*YOUR TASK*
Locate all lines in the data below that hold "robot" and show them.

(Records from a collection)
########################################

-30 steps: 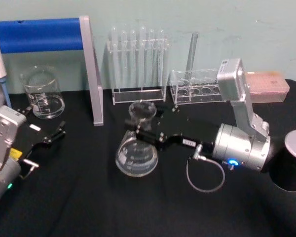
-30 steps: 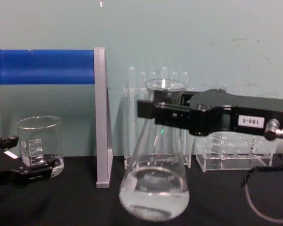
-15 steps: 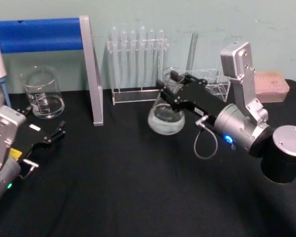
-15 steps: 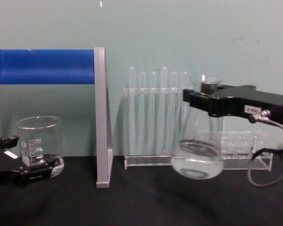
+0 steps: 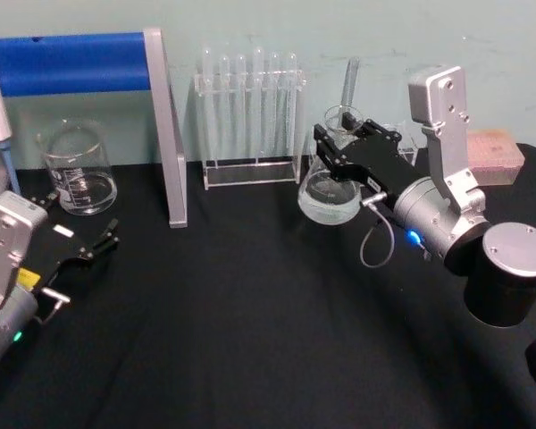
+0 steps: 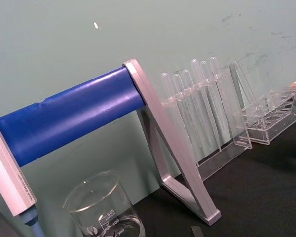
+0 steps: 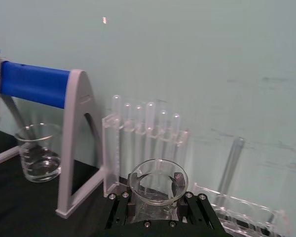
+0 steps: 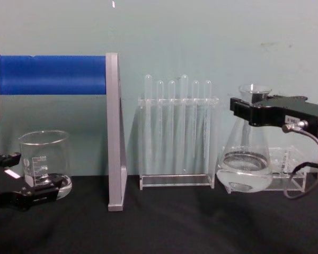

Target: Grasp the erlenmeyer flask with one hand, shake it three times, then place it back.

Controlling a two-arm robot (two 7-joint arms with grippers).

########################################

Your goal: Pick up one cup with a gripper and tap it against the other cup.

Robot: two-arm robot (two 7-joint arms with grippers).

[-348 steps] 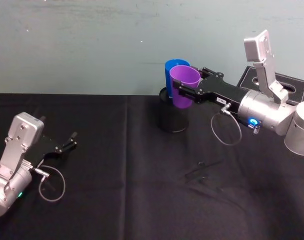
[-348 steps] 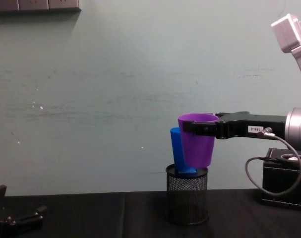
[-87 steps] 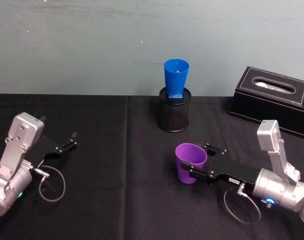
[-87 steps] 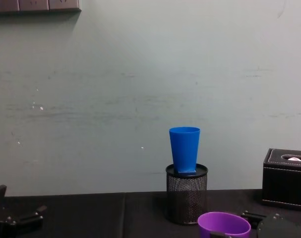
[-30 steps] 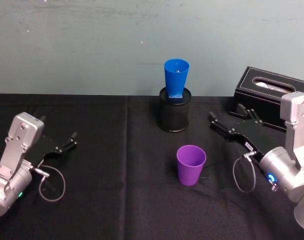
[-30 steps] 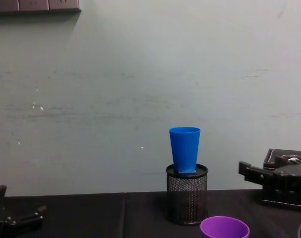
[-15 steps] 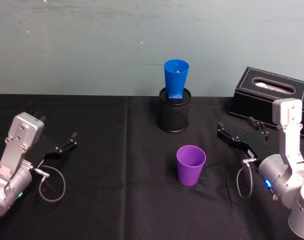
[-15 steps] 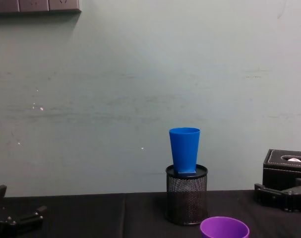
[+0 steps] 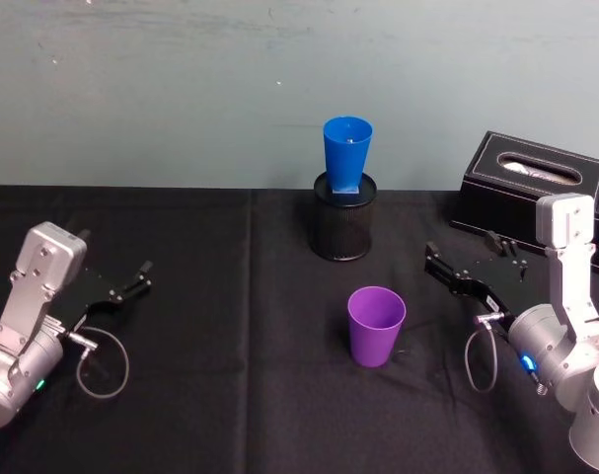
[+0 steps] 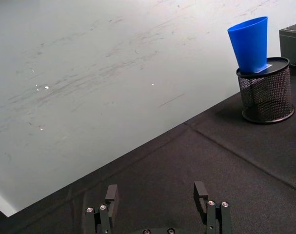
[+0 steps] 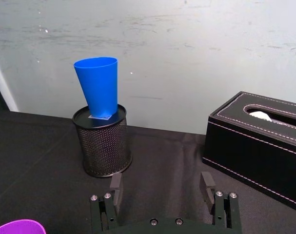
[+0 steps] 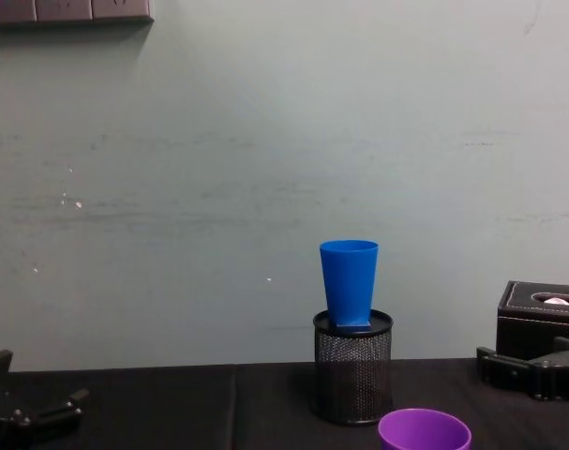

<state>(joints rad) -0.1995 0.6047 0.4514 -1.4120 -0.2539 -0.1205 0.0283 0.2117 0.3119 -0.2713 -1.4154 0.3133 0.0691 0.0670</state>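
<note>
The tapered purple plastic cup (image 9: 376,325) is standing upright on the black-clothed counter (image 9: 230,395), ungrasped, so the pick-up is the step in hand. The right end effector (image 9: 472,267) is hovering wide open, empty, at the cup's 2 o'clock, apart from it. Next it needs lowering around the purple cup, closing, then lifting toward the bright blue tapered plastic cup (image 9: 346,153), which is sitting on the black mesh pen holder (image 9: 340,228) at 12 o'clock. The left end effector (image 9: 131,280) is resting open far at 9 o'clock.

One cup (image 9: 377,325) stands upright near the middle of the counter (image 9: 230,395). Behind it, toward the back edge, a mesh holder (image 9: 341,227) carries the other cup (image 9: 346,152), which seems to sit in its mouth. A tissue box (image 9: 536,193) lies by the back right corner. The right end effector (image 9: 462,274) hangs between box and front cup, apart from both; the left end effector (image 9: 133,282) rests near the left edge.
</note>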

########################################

*EXERCISE SOLUTION*
Controlling a two-arm robot (two 7-joint arms with grippers).
Robot: two-arm robot (two 7-joint arms with grippers).

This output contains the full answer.